PayPal: Done; Discourse: Done; What’s Next?

I hope this post finds you well. It’s so lovely and sunny here in the UK, it’s (almost) a shame to be inside coding. I guess that’s what laptops are for, right? So you can still code whilst sat in the garden.

The last five weeks have been incredibly busy for me. Aside from starting a new role, I’ve managed to finally finish off a couple of big tasks that have been on my TODO list for waaaay too long. These are:

  • adding PayPal to the site
  • migrating away from Disqus commenting

I want to quickly cover both.

Adding PayPal

If you’ve been getting my mailings / reading the blog for any length of time, you’ll likely be sick of hearing about PayPal. When switching from the old Symfony-only implementation of CodeReviewVideos (version 1), I knew I’d want to offer more than just Stripe as a payment option. Therefore, I dutifully planned ahead and made the process of accepting payments as modular as possible, and made Stripe payment processing just one possible implementation.
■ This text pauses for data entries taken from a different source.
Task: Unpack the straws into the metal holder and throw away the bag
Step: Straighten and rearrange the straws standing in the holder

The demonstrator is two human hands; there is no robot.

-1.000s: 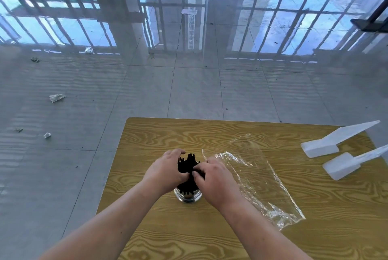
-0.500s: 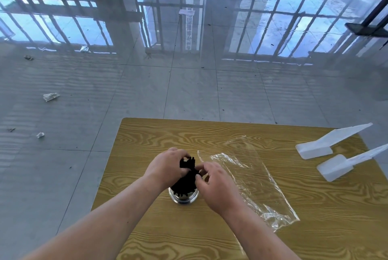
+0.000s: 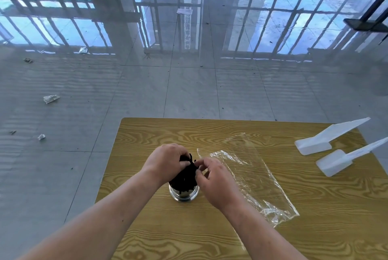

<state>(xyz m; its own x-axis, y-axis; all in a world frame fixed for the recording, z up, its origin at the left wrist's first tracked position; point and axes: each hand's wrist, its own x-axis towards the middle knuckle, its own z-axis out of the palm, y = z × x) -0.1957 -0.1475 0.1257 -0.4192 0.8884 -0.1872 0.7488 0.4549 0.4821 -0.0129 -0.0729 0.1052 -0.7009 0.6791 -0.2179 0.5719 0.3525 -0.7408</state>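
The left hand (image 3: 165, 162) is curling its fingers round the top of the thin black straws (image 3: 185, 176), hiding their tips. They are standing in the shiny round metal holder (image 3: 184, 194) on the wood-grain table (image 3: 210, 133). The right hand (image 3: 217, 183) is meeting the bundle with bent fingertips; whether it is pinching any I cannot tell. The crumpled clear plastic bag (image 3: 252, 177) is lying just beside the holder, on its right.

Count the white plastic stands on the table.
2. Both sit near the table's right edge: the farther stand, and the nearer stand just in front of it, its tip cut off by the frame. None seem hidden.
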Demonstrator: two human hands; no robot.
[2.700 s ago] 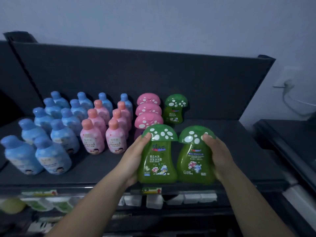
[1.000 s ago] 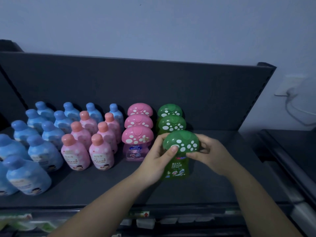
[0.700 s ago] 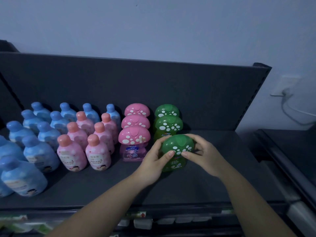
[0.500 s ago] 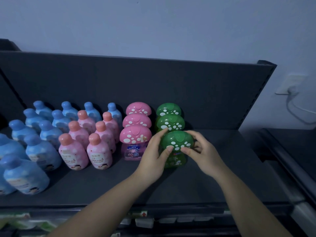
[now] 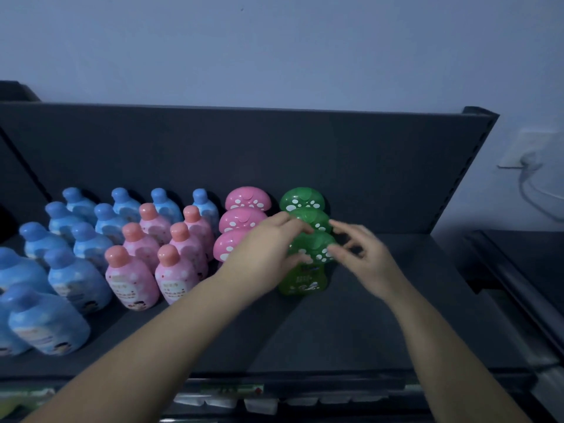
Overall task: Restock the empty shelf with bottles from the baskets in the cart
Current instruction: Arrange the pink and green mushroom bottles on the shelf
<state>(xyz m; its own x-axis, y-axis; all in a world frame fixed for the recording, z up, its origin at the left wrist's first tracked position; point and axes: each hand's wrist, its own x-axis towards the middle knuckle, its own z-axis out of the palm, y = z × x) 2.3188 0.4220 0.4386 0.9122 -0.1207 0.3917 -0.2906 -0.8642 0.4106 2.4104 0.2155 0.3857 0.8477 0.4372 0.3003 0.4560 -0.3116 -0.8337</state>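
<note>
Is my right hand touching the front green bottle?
Cannot tell. Head view: right hand thumb sits at the cap of the front green bottle, but blur hides any gap.
</note>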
This all worked absolutely fine. I was plenty comfortable with Stripe already, and had my original implementation to use as a reference.

What I did wrong, in hindsight, was base my implementation too heavily on Stripe.

To be clear, Stripe get a lot of things right. If you have to accept payments, working with Stripe’s API is a joy. It’s hard not of be influenced by how their system works.

As such, some of the ways I implemented things like the card details endpoint, the invoicing, and even little things like what data was being captured if using a `debug` level of logging were too heavily tied to Stripe.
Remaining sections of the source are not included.